LISTENING to patients and the public is the best way to find out what people think about local healthcare and to make health services fit in better with local peoples’ lives.

Everyone who uses the NHS has their own story to tell. The people who organise and buy the health services need to hear those stories.

To give people a chance to air their views - and to have a say in how services could be provided - NHS West Essex has launched the Public Engagement and Patient Experience Blogs (PEBL) project westessexpebl.com

The project, funded by the National Institute for Health, is being run by NHS West Essex’s Research and Development Office with collaboration from the University of Essex until March 2012.

PEBL Lead, Charlie Davison, said: “The re-organisation of the NHS presents a golden opportunity for people to get their voices heard.

“We want real people to tell it like it really is. So many people have got stories - good and bad - about the treatment they have received and so many people have got opinions about how services could be better.

“We want to try and set up a way of feeding all that back to the real decision makers.”

Via the PEBL website - westessexpebl.com - people can give their views on the NHS anonymously, recounting their experiences of the NHS and its services.

Charlie added: “Thousands of people routinely feed back their consumer views to websites. We want to see if it is possible to tap into that feedback culture and create an open channel between local people and the NHS staff whose job it is to provide their health services.

“In the second world war the Government had a network of people sending in anonymous letters and diaries about how they were coping with the war and how feelings were running in their families and communities. They called it the Mass Observation project. It meant the administration constantly had their ear to the ground and decision makers knew what was going on in ordinary people’s lives.

“We want to recreate that in west Essex but focused on health. In the 1940s they used letters in the post. At PEBL we think a simple website is the 21st century version.”

Listening to patients and the public is the best way to find out what they think about local healthcare and to make health services fit in better with peoples’ lives.

The problem is that staying healthy and/or dealing with illness when it happens are very personal things.

“All the different kinds of people in a community (young, old, men, women, ethnic and religious groups) tend to have different views about what makes a good health service,” Charlie added.

“The NHS usually tries to find out what people are thinking by using simple ‘tick-the-box’ surveys. These are quite easy to do and quick to carry out but they also only produce quite basic information.

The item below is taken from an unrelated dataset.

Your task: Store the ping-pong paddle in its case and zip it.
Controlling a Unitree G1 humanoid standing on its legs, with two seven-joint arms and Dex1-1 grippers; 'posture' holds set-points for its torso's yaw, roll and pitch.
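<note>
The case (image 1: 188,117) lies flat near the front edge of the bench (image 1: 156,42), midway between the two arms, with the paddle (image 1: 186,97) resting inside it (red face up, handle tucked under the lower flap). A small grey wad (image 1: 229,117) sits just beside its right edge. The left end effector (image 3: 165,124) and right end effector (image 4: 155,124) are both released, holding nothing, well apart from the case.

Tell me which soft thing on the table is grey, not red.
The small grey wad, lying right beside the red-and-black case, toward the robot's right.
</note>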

“For example a survey can find out that a certain percentage of people are ‘satisfied’ or ‘dissatisfied’ with their treatment but that kind of work can’t find out why people are satisfied or not. To know this, you have to listen to the person’s own story.”

The PEBL project will collect the stories and make a summary of the main issues that patients identify. These summaries will be fed back regularly to local NHS decision-makers so they can supply local services which fit in with local people’s lives.

The overall aim is to develop a system of doing this that is simple and workable so it can be introduced throughout the NHS.

PEBL contributions can be as long or as short as people want.

People contributing to PEBL can feel free to blog about any aspect of health care and any of their experiences of being an NHS user.

PEBL hopes many people will return to the site and become regular bloggers. The project is also beginning to open special areas where people going through particular kinds of health care ‘pathways’ tell their story.

The first of these areas is Prostate Care.